ExecuDork fucked around with this message at 00:47 on Nov 27, 2014

sleepy gary
Jan 11, 2006

ExecuDork posted:

Yup, pigeon, crow, blackbird, starling, sparrow... pick a common urban bird and chances are you're right. Slow shutter speed (good pictures of birds in flight happen at 1/800 of a second or faster, I'm guessing your photo was at around 1/60), long range, wide angle all combine to give a blurry blob whenever a bird wanders through an "I was here" shot.

Also I'm pretty sure that's a pigeon in the lower-left.

There are three pigeons in the lower left and there is another between a sign and a person in the lower right of center.

edit: there is also a bird standing on the light fixture on a pole near the top floor of the salmon colored building on the left.

sleepy gary fucked around with this message at 01:28 on Nov 27, 2014

Mak0rz
Aug 2, 2008

😎🐗🚬

I haven't posted much at all in this year's thread, though I do have a huge backlog of pics that I need to dump.
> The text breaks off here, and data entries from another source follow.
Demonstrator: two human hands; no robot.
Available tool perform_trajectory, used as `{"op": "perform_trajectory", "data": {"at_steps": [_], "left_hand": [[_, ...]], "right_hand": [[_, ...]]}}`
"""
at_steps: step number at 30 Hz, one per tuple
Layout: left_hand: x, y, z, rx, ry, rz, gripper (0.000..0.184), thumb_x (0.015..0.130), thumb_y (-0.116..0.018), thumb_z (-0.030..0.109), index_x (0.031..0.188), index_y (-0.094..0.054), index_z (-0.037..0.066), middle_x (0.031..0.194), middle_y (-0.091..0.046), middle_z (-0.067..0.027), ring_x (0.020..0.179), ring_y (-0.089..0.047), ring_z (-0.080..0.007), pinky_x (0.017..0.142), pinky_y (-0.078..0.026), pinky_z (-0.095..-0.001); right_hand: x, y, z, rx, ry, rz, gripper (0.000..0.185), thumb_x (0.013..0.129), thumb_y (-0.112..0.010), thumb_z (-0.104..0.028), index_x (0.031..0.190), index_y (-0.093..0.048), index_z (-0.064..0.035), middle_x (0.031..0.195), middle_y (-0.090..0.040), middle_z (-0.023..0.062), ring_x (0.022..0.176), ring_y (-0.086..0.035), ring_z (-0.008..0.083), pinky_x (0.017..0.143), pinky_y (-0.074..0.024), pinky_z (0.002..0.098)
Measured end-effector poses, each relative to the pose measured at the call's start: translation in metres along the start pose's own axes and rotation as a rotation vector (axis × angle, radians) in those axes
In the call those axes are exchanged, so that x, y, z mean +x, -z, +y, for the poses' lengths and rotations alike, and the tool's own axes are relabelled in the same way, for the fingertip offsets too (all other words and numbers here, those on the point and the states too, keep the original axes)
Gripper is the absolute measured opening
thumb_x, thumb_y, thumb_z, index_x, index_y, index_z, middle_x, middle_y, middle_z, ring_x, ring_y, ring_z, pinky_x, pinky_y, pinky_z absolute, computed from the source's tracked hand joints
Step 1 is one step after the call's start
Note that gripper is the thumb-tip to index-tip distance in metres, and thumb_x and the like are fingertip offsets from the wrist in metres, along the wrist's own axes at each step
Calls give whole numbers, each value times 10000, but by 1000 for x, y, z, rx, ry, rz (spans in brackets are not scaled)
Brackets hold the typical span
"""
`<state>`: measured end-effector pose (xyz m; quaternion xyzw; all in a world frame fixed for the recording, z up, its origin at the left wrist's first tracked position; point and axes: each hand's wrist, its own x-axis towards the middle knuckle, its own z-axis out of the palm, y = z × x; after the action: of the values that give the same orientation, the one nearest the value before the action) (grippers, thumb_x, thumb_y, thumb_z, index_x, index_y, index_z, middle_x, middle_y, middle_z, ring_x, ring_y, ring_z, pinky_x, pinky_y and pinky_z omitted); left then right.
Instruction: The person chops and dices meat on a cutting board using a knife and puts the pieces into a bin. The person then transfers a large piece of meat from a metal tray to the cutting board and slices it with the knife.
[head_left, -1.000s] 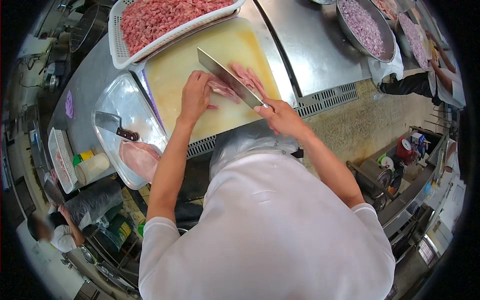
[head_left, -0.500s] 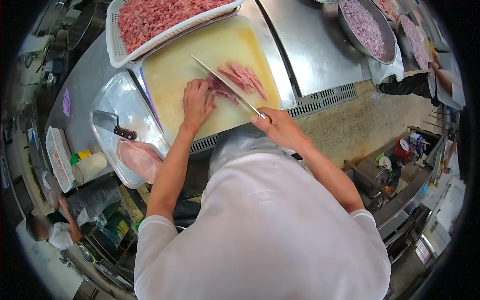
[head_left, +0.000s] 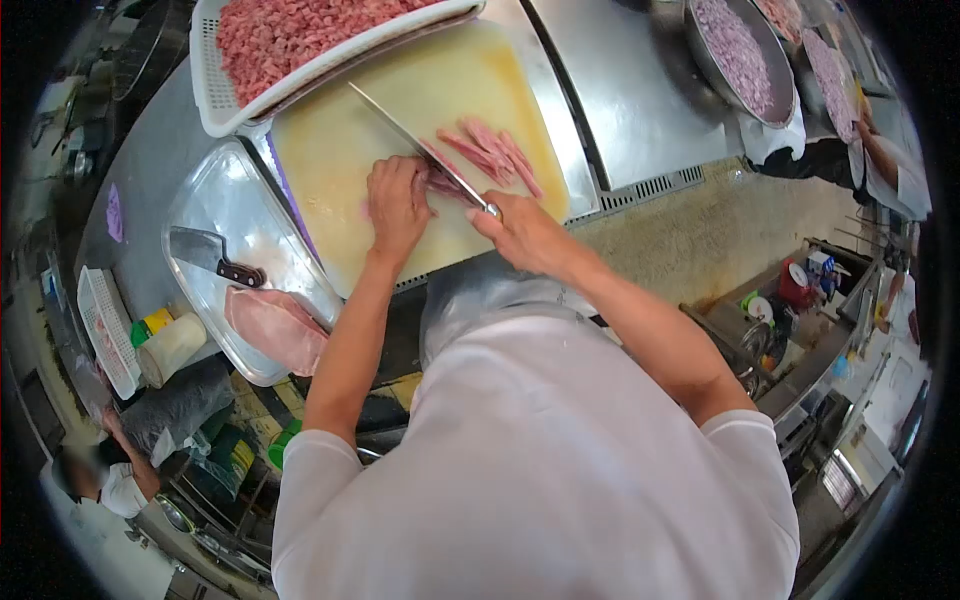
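On the pale yellow cutting board (head_left: 330,150), my left hand (head_left: 398,208) presses with curled fingers on a piece of meat (head_left: 440,182), which it partly hides. My right hand (head_left: 520,232) is closed round the handle of a large knife (head_left: 405,134). The blade slants up and left across the board, its edge against the meat just right of my left fingers. Several cut meat strips (head_left: 490,152) lie on the board to the right of the blade.
A white basket (head_left: 211,85) of diced meat stands behind the board. Left, a metal tray (head_left: 207,312) holds a cleaver (head_left: 215,255) and a meat slab (head_left: 275,327). A bowl (head_left: 784,95) of chopped onion sits at upper right. Other people stand at far left and far right.
The knife and my right hand have shifted left, nearer my left hand. More of the strips now show right of the blade. The view has shifted slightly.
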<state>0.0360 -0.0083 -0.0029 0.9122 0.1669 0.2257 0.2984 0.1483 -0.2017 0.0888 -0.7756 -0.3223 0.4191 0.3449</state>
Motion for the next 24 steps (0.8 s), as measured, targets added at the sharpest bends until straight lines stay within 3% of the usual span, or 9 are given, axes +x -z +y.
{"op": "perform_trajectory", "data": {"at_steps": [3,6,9,12,15,18,21,24], "left_hand": [[-1,-3,2,-25,-16,31,92,914,-630,27,1002,-652,12,957,-636,-165,931,-565,-392,857,-443,-486],[-4,2,0,-5,-28,21,107,903,-628,10,1006,-654,11,964,-645,-168,939,-571,-393,859,-448,-485],[1,1,-3,-5,-27,14,100,894,-629,2,991,-653,8,965,-649,-172,944,-575,-395,858,-450,-484],[-4,4,-4,-45,-39,10,86,890,-636,1,974,-652,4,961,-646,-177,939,-571,-397,851,-452,-486],[-6,5,-5,-72,-41,6,78,885,-644,-5,962,-652,1,955,-644,-176,927,-568,-396,842,-456,-491],[-3,5,-2,-87,-39,34,75,880,-648,-14,952,-650,4,941,-638,-169,921,-568,-393,834,-460,-491],[-4,6,-2,-74,-33,20,77,875,-648,-24,945,-647,7,929,-629,-163,927,-568,-391,831,-462,-489],[-2,7,-6,-80,-40,5,90,867,-650,-31,949,-642,7,925,-621,-164,932,-562,-391,830,-462,-487]], "right_hand": [[-9,12,-6,-87,-12,55,462,1056,-584,-356,1179,-681,78,960,-709,339,980,-704,493,873,-537,522],[-36,31,-41,-2,-186,-117,467,1048,-598,-348,1203,-667,87,955,-715,330,983,-700,500,861,-533,539],[-36,21,-38,57,-258,-153,458,1037,-607,-336,1212,-659,84,948,-709,327,951,-695,499,837,-530,543],[-10,-10,-6,38,35,26,481,1028,-615,-345,1232,-648,89,948,-711,324,930,-694,495,836,-529,537],[14,-26,23,-59,157,145,461,1060,-587,-368,1167,-667,73,792,-669,220,764,-663,343,753,-511,446],[-8,6,-21,-44,-56,-15,476,1060,-583,-379,1173,-667,77,806,-677,227,777,-674,346,747,-514,455],[-31,16,-39,-15,-157,-85,464,1042,-593,-363,1198,-654,69,916,-699,331,931,-687,507,867,-524,534],[-19,5,-29,76,-141,-100,476,1056,-581,-380,1188,-653,71,896,-698,320,907,-687,498,883,-524,531]]}}
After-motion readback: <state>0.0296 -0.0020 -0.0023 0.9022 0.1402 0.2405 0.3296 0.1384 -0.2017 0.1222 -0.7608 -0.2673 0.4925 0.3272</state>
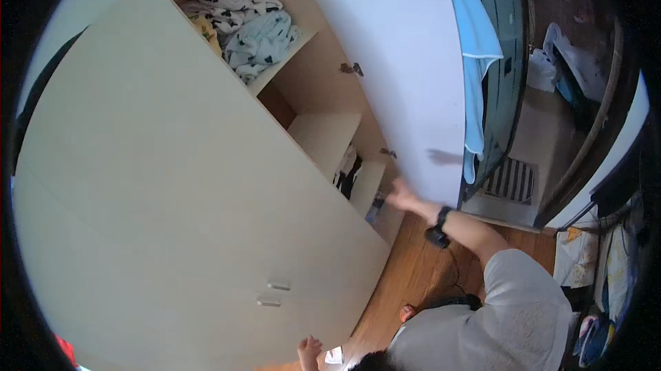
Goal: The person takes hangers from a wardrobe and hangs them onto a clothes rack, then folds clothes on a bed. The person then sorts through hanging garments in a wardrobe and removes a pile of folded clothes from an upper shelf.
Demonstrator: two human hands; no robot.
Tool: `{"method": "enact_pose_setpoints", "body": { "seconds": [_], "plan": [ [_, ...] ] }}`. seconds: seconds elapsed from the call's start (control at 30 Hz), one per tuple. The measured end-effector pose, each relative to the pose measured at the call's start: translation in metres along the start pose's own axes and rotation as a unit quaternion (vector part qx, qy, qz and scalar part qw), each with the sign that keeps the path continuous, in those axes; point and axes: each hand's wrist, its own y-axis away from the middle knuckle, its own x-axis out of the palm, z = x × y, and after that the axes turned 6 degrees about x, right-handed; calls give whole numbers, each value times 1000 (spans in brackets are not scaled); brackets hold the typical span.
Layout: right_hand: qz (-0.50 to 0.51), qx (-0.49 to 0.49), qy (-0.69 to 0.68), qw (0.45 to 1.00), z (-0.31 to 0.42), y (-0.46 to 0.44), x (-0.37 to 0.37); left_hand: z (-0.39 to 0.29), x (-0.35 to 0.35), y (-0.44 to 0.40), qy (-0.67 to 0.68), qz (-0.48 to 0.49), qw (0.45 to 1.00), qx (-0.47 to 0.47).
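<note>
A tall cream wardrobe fills the left and middle of the head view, tilted in the picture. Its white door stands swung out on the right. My right hand, slightly blurred, is held out near the lower shelves and the door's inner edge, fingers apart with nothing visible in them. A black wristband device is on that wrist. Down at the bottom edge, my left hand hangs before the wardrobe front, fingers loosely bent and empty. Spotted, fluffy cloths lie bunched on the upper shelf.
Dark and white items sit on a lower shelf. Two handles stick out from the wardrobe front. A blue towel hangs beyond the door, by a doorway with a striped mat. Wooden floor runs below.
</note>
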Motion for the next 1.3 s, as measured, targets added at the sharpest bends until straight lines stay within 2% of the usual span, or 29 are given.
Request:
{"method": "enact_pose_setpoints", "body": {
  "seconds": [0.03, 0.07, 0.13, 0.17, 0.2, 0.23, 0.27, 0.3, 0.33, 0.37, 0.4, 0.43, 0.47, 0.5, 0.53, 0.6, 0.67, 0.7, 0.77, 0.87, 0.9, 0.93, 1.0, 1.03, 1.13, 1.3],
  "plan": [
    [-174, -29, -82, 981, -23, -15, -35, 9, 0, -1, 4, 11, 1000, -3],
    [-264, 80, -186, 943, -73, -62, -40, 19, -1, -1, 9, 20, 1000, -9],
    [-449, -18, -114, 886, -148, -124, -99, 49, -8, 5, 27, 32, 999, -31],
    [-411, 23, -183, 893, -125, -101, -154, 70, -12, 14, 43, 30, 998, -46],
    [-475, -19, -151, 867, -137, -118, -175, 85, -12, 31, 64, 21, 996, -61],
    [-460, -4, -125, 879, -151, -124, -190, 94, -16, 31, 78, 38, 994, -66],
    [-426, 11, -184, 886, -154, -125, -199, 77, -6, 35, 95, 48, 992, -69],
    [-411, -68, -179, 892, -210, -170, -187, 63, 12, 52, -33, -1, 998, -53],
    [-410, -69, -216, 883, -166, -138, -182, 103, 8, 43, -44, -1, 999, -20],
    [-444, -72, -41, 892, -208, -175, -158, 90, 28, 50, -73, -30, 995, -66],
    [-343, -66, -185, 919, -209, -175, -134, 66, 43, 68, -163, -11, 986, -33],
    [-104, 14, -317, 943, -218, -192, -108, 61, 55, 76, -152, -39, 987, -39],
    [42, 102, -361, 926, -171, -161, -90, 63, 62, 82, -166, -20, 986, -21],
    [95, 67, -333, 936, -118, -123, -68, 61, 67, 92, -141, 6, 990, 1],
    [142, 36, -307, 940, -73, -84, -53, 69, 69, 98, -164, 2, 986, -42],
    [248, -107, -314, 910, 12, -30, -33, 44, 76, 140, -113, -43, 991, -58],
    [315, -267, -354, 839, 103, 35, -42, 51, 69, 174, -77, -91, 990, -81],
    [332, -373, -391, 773, 141, 65, -61, 56, 65, 188, -72, -108, 987, -94],
    [274, -491, -398, 725, 205, 129, -120, 72, 59, 206, -60, -147, 979, -124],
    [102, -667, -494, 548, 230, 153, -189, 113, 50, 230, -21, -214, 963, -163],
    [-56, -687, -491, 532, 246, 215, -212, 124, 43, 257, -3, -232, 959, -163],
    [-222, -669, -485, 518, 262, 277, -235, 133, 39, 277, 13, -247, 954, -167],
    [-110, -722, -566, 383, 287, 302, -227, 151, 41, 290, 56, -255, 946, -191],
    [-69, -732, -583, 346, 295, 310, -219, 160, 42, 297, 77, -258, 942, -200],
    [-32, -740, -602, 297, 316, 345, -198, 167, 30, 323, 105, -252, 940, -205],
    [-7, -751, -607, 261, 349, 409, -171, 189, -28, 352, 80, -259, 939, -213]
  ]
}}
In the meantime, have this video of a bumble bee family sitting down for thanksgiving dinner:

https://www.youtube.com/watch?v=BLkL3BWwZrs

Asiina
Apr 26, 2011

No going back
Grimey Drawer
So fluffy!

OneTwentySix
Nov 5, 2007

fun
FUN
FUN


Dread Head posted:

Here is another photo I have handy. Also thanks for the tidbit about knowing if it is a male, really interesting!



Yeah, you had the ID right. Looked like the feet had some webbing in the first photo, which really threw me off. Very nice pictures!

kedo
Nov 27, 2007

Just had a Peregrine Falcon stuck on my balcony for about 10 minutes.
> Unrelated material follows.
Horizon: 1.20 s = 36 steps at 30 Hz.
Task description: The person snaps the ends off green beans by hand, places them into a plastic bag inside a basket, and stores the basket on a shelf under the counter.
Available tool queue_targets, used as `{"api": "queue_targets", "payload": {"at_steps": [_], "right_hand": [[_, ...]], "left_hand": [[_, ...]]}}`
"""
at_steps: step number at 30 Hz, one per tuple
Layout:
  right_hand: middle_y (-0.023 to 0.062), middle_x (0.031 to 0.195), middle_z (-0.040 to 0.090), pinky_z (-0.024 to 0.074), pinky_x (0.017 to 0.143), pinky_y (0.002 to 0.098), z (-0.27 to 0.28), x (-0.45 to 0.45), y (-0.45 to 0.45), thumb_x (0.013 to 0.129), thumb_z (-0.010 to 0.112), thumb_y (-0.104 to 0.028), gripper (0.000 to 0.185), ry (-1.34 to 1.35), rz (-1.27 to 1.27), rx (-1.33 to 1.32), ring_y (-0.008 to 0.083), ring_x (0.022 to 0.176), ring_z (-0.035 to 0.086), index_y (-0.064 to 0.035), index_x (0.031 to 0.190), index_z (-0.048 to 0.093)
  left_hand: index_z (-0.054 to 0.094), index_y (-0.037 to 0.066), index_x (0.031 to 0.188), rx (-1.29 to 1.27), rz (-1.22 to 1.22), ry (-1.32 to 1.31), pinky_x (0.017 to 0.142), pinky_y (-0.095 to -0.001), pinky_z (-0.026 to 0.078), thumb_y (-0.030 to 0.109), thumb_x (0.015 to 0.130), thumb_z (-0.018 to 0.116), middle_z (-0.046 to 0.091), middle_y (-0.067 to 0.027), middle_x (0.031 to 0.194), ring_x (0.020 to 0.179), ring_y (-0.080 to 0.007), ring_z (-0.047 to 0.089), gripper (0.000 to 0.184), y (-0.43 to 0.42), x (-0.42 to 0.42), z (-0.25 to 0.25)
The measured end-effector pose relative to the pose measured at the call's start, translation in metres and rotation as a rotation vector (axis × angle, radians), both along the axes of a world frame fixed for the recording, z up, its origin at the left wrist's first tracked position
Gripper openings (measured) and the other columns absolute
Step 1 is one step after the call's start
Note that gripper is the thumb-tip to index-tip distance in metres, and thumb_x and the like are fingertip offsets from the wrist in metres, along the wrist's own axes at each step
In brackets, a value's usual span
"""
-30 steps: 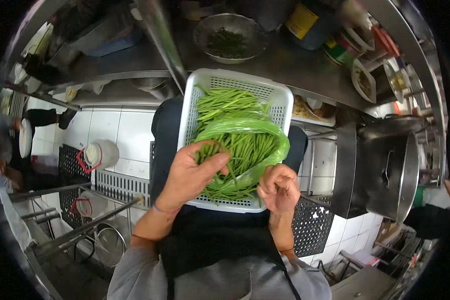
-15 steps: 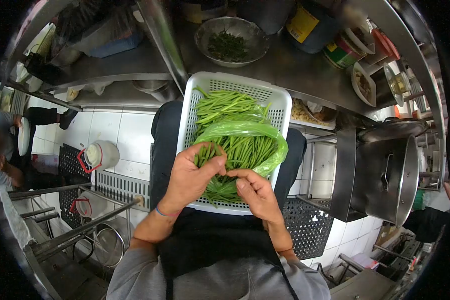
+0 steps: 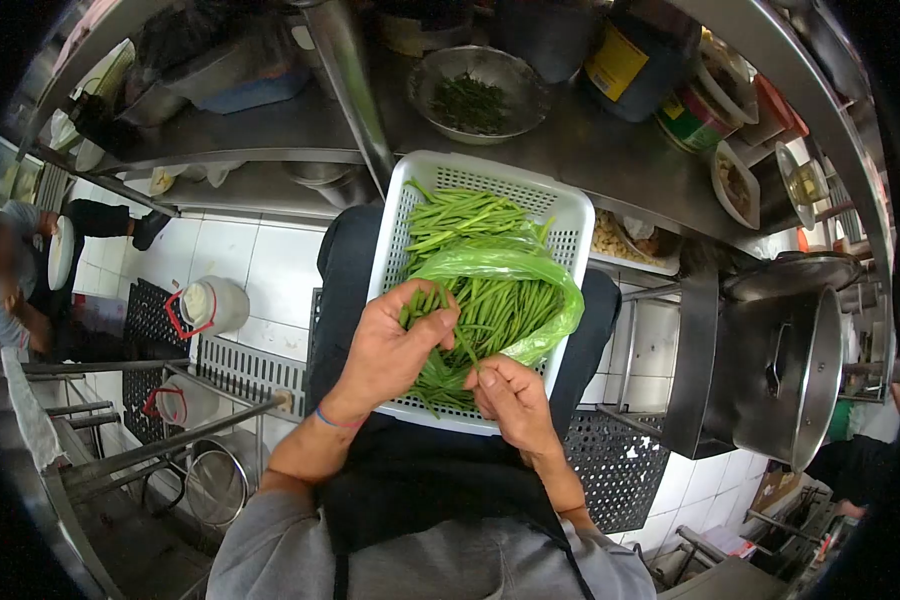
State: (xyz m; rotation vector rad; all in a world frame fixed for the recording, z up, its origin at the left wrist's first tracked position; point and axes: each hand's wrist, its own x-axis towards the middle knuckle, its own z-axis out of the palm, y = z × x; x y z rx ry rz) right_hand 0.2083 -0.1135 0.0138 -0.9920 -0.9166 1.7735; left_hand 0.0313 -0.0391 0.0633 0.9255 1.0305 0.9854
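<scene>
Green beans are lying in a white basket at twelve o'clock; the left hand, at the basket's eight, is clutching several; the right hand, at five, is pinching one.

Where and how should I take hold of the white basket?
Probably by the basket's rim, far along both long sides, coming from left and right: the edge is bare there, while the green bag crowds the right side nearer the person.

Bare left hand grasping a bunch of slender green beans; bare right hand, fingertips at one bean's end; below, a white perforated plastic basket containing a translucent green plastic bag of beans
</scene>
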Motion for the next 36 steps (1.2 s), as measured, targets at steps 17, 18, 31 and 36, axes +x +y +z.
{"api": "queue_targets", "payload": {"at_steps": [17, 18, 31, 36], "right_hand": [[0.0079, 0.059, 0.04, 0.0255, 0.042, 0.0274, -0.013, 0.027, 0.008, 0.102, 0.041, -0.024, 0.038, 0.684, -0.181, 0.145, 0.0105, 0.047, 0.03, -0.0013, 0.072, 0.045], [0.0085, 0.059, 0.041, 0.0256, 0.042, 0.0273, -0.013, 0.032, 0.01, 0.102, 0.041, -0.024, 0.037, 0.74, -0.163, 0.122, 0.0106, 0.047, 0.03, -0.0012, 0.073, 0.046], [0.0035, 0.067, 0.041, 0.0245, 0.041, 0.0253, -0.019, 0.041, 0.025, 0.095, 0.048, -0.016, 0.019, 0.706, -0.226, -0.065, 0.0094, 0.05, 0.031, 0.0012, 0.092, 0.055], [0.0009, 0.062, 0.039, 0.0239, 0.042, 0.024, -0.016, 0.033, 0.02, 0.095, 0.05, -0.016, 0.019, 0.556, -0.275, -0.071, 0.0073, 0.048, 0.03, 0.0018, 0.094, 0.058]], "left_hand": [[0.044, 0.012, 0.076, -0.316, -0.156, -0.831, 0.04, -0.0269, 0.035, 0.034, 0.098, 0.045, 0.047, -0.0012, 0.061, 0.045, -0.0127, 0.043, 0.031, 0.002, -0.028, -0.015], [0.045, 0.012, 0.078, -0.341, -0.113, -0.764, 0.039, -0.0267, 0.034, 0.034, 0.098, 0.045, 0.047, -0.0009, 0.062, 0.045, -0.0123, 0.042, 0.03, 0.004, -0.027, -0.016], [0.062, 0.001, 0.079, 0.556, -0.119, 1.08, 0.056, -0.0486, 0.05, 0.03, 0.082, 0.074, 0.063, -0.022, 0.065, 0.06, -0.0405, 0.063, 0.032, 0.031, 0.024, -0.05], [0.063, 0.001, 0.077, 0.657, -0.216, 1.09, 0.062, -0.0477, 0.052, 0.029, 0.082, 0.073, 0.064, -0.0205, 0.07, 0.067, -0.0393, 0.065, 0.03, 0.027, 0.024, -0.049]]}}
Poor guy couldn't figure out the glass and was running into it over and over again. I had just finished putting on my motorcycle jacket, helmet and gloves and was about to go out and try to help him, but he ducked beneath the glass and flew off all fine and dandy.
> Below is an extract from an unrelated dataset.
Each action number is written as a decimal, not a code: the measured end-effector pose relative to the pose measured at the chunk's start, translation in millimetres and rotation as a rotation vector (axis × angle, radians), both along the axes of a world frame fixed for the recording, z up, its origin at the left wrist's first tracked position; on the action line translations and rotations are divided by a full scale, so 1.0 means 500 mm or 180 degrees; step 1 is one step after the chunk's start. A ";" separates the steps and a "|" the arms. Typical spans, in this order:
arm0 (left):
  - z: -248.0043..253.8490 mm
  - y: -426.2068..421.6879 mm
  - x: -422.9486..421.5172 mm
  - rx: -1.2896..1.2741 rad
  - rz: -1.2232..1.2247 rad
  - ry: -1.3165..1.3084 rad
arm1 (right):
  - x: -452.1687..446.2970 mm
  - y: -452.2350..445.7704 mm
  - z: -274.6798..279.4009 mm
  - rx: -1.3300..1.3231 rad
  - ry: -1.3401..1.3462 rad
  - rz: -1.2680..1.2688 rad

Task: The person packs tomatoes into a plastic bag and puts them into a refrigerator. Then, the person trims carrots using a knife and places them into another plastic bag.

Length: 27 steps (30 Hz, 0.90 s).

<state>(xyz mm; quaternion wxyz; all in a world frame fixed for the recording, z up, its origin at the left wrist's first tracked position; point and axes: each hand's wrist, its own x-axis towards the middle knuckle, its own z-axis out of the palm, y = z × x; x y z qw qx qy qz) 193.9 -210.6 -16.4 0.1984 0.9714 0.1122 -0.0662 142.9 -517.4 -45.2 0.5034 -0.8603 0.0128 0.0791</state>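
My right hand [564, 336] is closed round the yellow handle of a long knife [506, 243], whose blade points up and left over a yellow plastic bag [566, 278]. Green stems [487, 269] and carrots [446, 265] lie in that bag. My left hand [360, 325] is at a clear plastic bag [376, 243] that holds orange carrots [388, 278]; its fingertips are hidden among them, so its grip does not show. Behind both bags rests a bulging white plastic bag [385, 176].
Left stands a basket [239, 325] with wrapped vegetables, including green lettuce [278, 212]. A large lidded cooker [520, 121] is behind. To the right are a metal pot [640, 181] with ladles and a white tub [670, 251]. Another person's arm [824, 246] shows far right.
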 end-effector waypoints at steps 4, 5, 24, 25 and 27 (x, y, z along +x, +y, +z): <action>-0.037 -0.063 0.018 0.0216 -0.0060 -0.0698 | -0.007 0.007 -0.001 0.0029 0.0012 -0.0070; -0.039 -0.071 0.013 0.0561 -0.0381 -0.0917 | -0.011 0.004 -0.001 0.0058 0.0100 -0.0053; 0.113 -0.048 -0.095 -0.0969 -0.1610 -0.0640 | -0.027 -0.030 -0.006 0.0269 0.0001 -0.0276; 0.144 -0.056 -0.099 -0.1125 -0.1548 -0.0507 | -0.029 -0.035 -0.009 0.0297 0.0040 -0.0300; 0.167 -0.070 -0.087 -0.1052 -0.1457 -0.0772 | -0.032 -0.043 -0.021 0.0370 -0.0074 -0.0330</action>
He had a ring around his right leg... I assume he was probably introduced into the city at some point?

BetterLekNextTime
Jul 22, 2008

It's all a matter of perspective...
Grimey Drawer

kedo posted:

Just had a Peregrine Falcon stuck on my balcony for about 10 minutes.



Poor guy couldn't figure out the glass and was running into it over and over again. I had just finished putting on my motorcycle jacket, helmet and gloves and was about to go out and try to help him, but he ducked beneath the glass and flew off all fine and dandy.

He had a ring around his right leg... I assume he was probably introduced into the city at some point?

Not necessarily introduced. There are now Peregrines breeding in a lot of cities, and it's not uncommon for the birds to be banded so their fates can be followed year after year. The bands have unique numbers on them so if you happen to have a photo that shows some or all of the band in enough detail you can probably figure out exactly where that bird came from.

e: many US peregrine populations are re-introduced following the DDT problems, but I'd guess most of those original birds are dead by now.

kedo
Nov 27, 2007

Cool, didn't know that! Sadly all of the photos I took are a little blurry since the light sucked and I was using my phone camera. Oh well.

Adbot
ADBOT LOVES YOU

BetterLekNextTime
Jul 22, 2008

It's all a matter of perspective...
Grimey Drawer
You can probably google Peregrine Falcon + your city and find out if there are any nests in your area. Those birds tend to be minor celebrities, and might even have nest cams during the breeding season.